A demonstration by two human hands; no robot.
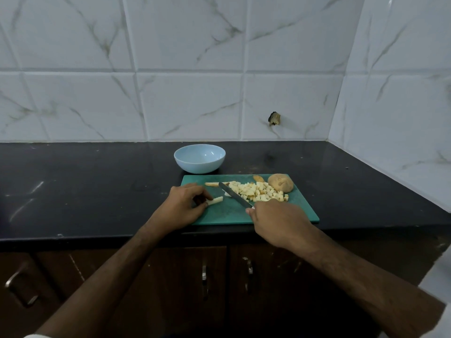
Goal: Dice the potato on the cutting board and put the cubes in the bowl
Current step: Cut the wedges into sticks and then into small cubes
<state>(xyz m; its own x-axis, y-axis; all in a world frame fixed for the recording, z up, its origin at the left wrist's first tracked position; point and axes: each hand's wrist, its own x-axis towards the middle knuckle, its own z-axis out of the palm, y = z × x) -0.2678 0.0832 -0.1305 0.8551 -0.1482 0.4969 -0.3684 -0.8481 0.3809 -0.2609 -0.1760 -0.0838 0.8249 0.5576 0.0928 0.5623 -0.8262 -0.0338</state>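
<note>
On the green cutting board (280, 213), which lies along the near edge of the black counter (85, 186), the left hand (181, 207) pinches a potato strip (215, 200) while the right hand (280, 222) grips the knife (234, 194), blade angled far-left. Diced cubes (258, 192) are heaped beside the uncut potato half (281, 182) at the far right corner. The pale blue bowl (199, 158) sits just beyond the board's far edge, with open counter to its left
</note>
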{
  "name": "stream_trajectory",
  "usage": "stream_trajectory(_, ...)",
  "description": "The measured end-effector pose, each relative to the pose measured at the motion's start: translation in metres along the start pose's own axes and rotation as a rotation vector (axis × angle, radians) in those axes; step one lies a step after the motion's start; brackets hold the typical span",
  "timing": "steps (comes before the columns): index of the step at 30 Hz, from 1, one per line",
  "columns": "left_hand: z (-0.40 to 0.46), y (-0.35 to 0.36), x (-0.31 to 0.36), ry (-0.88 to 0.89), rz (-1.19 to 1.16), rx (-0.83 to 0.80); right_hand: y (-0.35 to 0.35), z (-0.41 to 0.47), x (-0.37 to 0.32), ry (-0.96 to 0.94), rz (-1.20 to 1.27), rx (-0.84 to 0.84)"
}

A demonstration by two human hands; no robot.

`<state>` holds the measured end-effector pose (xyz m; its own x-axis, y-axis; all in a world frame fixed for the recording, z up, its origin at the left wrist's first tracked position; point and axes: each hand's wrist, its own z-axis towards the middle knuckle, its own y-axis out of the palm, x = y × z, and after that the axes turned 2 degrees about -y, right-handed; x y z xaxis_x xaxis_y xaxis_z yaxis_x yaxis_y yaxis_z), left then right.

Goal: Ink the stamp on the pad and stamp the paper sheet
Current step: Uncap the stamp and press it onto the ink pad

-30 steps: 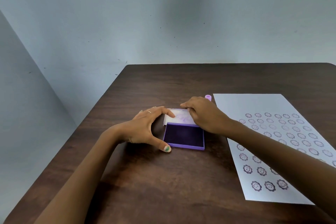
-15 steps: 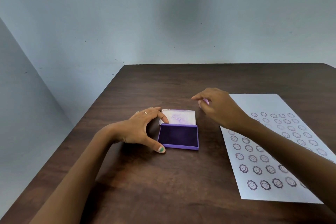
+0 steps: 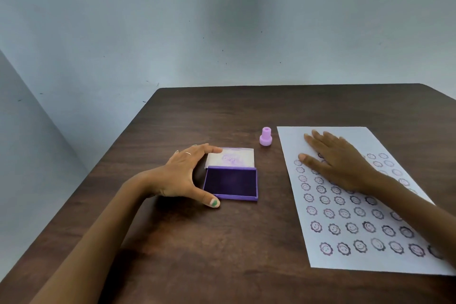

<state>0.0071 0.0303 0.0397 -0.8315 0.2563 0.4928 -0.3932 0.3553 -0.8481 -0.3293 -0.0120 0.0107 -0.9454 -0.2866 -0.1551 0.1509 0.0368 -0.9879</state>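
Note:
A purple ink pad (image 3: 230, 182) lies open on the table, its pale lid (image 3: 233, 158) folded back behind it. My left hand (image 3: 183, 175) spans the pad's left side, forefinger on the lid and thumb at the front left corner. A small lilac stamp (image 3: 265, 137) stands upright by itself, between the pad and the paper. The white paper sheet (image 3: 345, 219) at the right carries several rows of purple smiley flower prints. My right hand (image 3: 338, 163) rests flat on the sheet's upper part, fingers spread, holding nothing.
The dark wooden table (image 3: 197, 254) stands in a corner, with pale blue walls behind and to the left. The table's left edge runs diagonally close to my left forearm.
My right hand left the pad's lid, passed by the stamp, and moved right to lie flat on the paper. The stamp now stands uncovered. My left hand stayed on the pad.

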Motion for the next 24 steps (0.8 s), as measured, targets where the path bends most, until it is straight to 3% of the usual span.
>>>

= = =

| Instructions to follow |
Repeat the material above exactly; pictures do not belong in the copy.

| Your solution |
A demonstration by two human hands; no robot.
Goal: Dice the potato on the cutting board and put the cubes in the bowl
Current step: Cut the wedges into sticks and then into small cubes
<state>(xyz m; its own x-axis, y-axis; all in a world frame fixed for the recording, z up, its origin at the left wrist's first tracked position; point and axes: each hand's wrist, its own x-axis towards the middle knuckle, its own z-axis out of the palm, y = z × x) -0.2678 0.0832 -0.1305 0.8551 -0.1482 0.4969 -0.3684 -0.8481 0.3809 -0.2609 -0.1760 -0.0838 0.8249 0.5576 0.0928 0.5623 -0.8262 -0.0338</state>
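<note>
On the green cutting board (280, 213), which lies along the near edge of the black counter (85, 186), the left hand (181, 207) pinches a potato strip (215, 200) while the right hand (280, 222) grips the knife (234, 194), blade angled far-left. Diced cubes (258, 192) are heaped beside the uncut potato half (281, 182) at the far right corner. The pale blue bowl (199, 158) sits just beyond the board's far edge, with open counter to its left
</note>
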{
  "name": "stream_trajectory",
  "usage": "stream_trajectory(_, ...)",
  "description": "The measured end-effector pose, each relative to the pose measured at the motion's start: translation in metres along the start pose's own axes and rotation as a rotation vector (axis × angle, radians) in those axes; step one lies a step after the motion's start; brackets hold the typical span",
  "timing": "steps (comes before the columns): index of the step at 30 Hz, from 1, one per line",
  "columns": "left_hand: z (-0.40 to 0.46), y (-0.35 to 0.36), x (-0.31 to 0.36), ry (-0.88 to 0.89), rz (-1.19 to 1.16), rx (-0.83 to 0.80); right_hand: y (-0.35 to 0.35), z (-0.41 to 0.47), x (-0.37 to 0.32), ry (-0.96 to 0.94), rz (-1.20 to 1.27), rx (-0.84 to 0.84)"
}

A demonstration by two human hands; no robot.

`<state>` holds the measured end-effector pose (xyz m; its own x-axis, y-axis; all in a world frame fixed for the recording, z up, its origin at the left wrist's first tracked position; point and axes: each hand's wrist, its own z-axis towards the middle knuckle, its own y-axis out of the palm, x = y × z, and after that the axes turned 2 degrees about -y, right-handed; x y z xaxis_x xaxis_y xaxis_z yaxis_x yaxis_y yaxis_z), left then right.

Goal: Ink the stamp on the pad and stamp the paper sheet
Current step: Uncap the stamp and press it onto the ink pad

-30 steps: 
-15 steps: 
+0 steps: 

<state>0.0071 0.0303 0.0397 -0.8315 0.2563 0.4928 -0.3932 0.3553 -0.8481 -0.3293 -0.0120 0.0107 -0.9454 -0.2866 -0.1551 0.1509 0.0368 -0.9879</state>
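Note:
A purple ink pad (image 3: 230, 182) lies open on the table, its pale lid (image 3: 233, 158) folded back behind it. My left hand (image 3: 183, 175) spans the pad's left side, forefinger on the lid and thumb at the front left corner. A small lilac stamp (image 3: 265, 137) stands upright by itself, between the pad and the paper. The white paper sheet (image 3: 345, 219) at the right carries several rows of purple smiley flower prints. My right hand (image 3: 338, 163) rests flat on the sheet's upper part, fingers spread, holding nothing.
The dark wooden table (image 3: 197, 254) stands in a corner, with pale blue walls behind and to the left. The table's left edge runs diagonally close to my left forearm.
My right hand left the pad's lid, passed by the stamp, and moved right to lie flat on the paper. The stamp now stands uncovered. My left hand stayed on the pad.
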
Motion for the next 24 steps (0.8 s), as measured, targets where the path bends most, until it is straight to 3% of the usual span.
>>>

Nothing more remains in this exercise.